Latest update 2 Mayıs 2024 - 11:34
01 Ara 2014 admin Köşe Yazarları 3
Cumhuriyet modernleşmesinin öncü unsuru olmasa bile öne çıkan unsuru kadındır. Çünkü kadın cumhuriyet idaresiyle birlikte toplumsal hayatın aktif bir öznesi haline dönüşmüştür. Osmanlının son döneminde görülen kadının çalışma ve sosyal hayatta batılı anlamdaki konumu, cumhuriyet idaresiyle birlikte yerini yoğunluklu bir kadın istihdamına bırakmış ve kadın zaman içinde çok hızlı bir sıçrama yapmıştır. Süreç içerisinde kadının toplumsal hayattaki yeri, modernleşme açısından olumlu bir seyir takip ederek, çok ciddi bir gelişme göstermiştir.
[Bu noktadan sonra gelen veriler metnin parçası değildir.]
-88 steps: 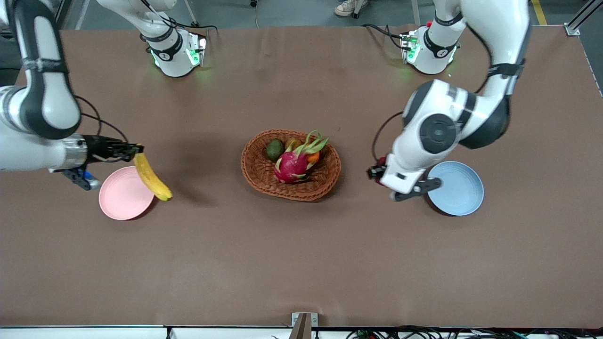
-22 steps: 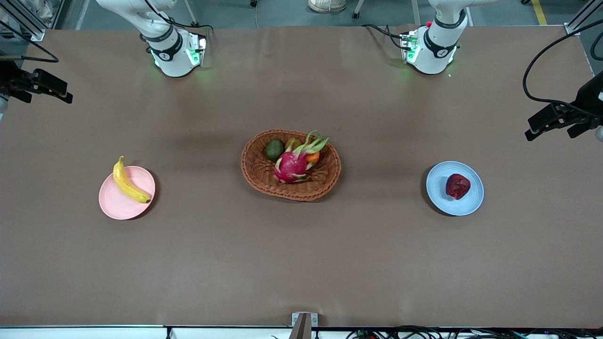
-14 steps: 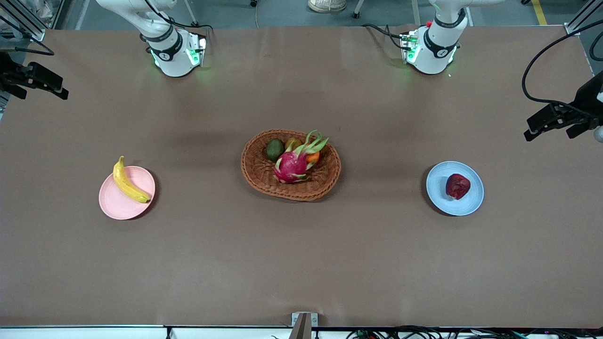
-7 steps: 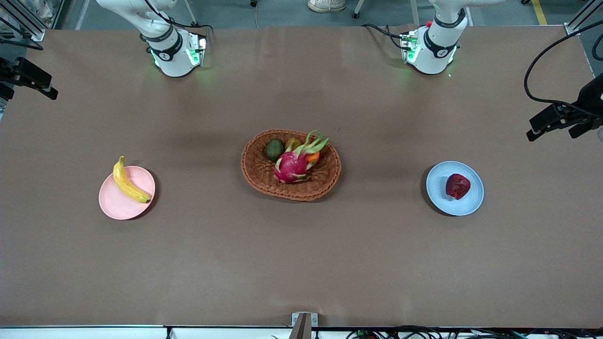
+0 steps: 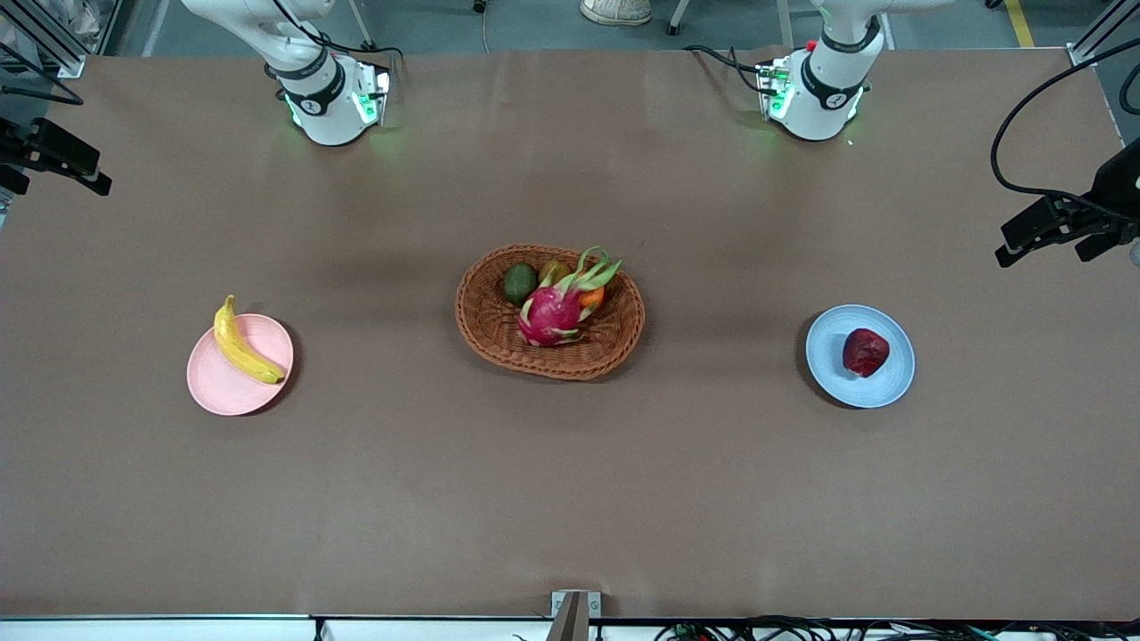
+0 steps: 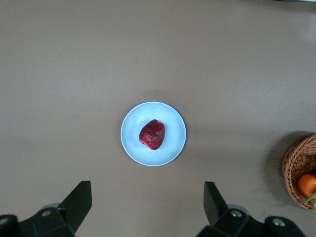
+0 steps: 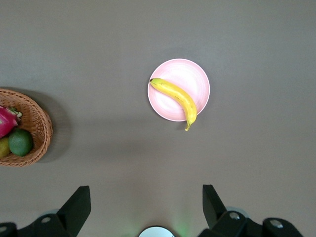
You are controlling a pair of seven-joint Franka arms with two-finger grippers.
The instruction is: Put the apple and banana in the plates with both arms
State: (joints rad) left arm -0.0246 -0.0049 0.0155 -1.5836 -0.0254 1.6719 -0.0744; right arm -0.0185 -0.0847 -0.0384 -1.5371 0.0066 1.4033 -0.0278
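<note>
Item: apple [image 5: 866,352]. Small, dark red, lumpy; lies in the light blue plate [image 5: 901,383] toward the left arm's end of the table. Judged light and firm; best taken across its widest part.

Item: banana [image 5: 240,343]. Lies across the pale pink plate [image 5: 218,396] toward the right arm's end, its stem tip overhanging the rim. Judged light, soft-skinned, easily bruised; best held at mid-length.

Item: left gripper [image 6: 148,210]. Raised over the table's left-arm end, fingers spread wide, holding nothing.

Item: right gripper [image 7: 146,207]. Raised over the table's right-arm end, likewise spread and empty.

Item: wicker basket [image 5: 485,334]. Mid-table, between the plates, holding a dragon fruit [image 5: 552,313], an avocado [image 5: 519,283] and an orange fruit.

Views: each wrist view shows one plate from above and the finger spread; the front view alone shows both plates together. Task judged complete.
</note>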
İçinden geçilen süreç gerçekte hep modernleşmenin lehine işlemiş, modernlik Türk kadını karşısında durmadan mevzi kazanmış, toplumsal hayat ve kadın erkek ilişkileri açısından belli çevrelerde eskiden geçerli olan tabular ve kısıtlamalar aşılarak, kadının özgürlük alanı genişlemiş, buna paralel olarak mahremiyet alanı da sürekli olarak daralmıştır. Özellikle de muhafazakâr Türk kadını bu süreçten ziyadesiyle etkilenmiştir. Sol siyaset felsefesine sahip siyasi hareketler, özellikle de SHP ve CHP bu gerçeği bir türlü görememiştir. Hatta bu zihniyet “Türkiye İran olur mu?” endişesini dahi dile getirmiş, bu konuda yaprağın bile kımıldamasından ürkerek, “Tehlikenin farkında mısınız?” türünden temelsiz ve gülünç sloganlar üretmiştir. Bugüne kadar sosyolojiye sağa nispetle daha fazla vurgu yaptığı düşünülen sol fikriyat, bu konudaki gelişmeleri sosyolojik değil de, ideolojik gözlükle yorumlamayı tercih etmiştir. Bu da tabiatıyla meseleye yanlış teşhis koyulması neticesini doğurmuştur.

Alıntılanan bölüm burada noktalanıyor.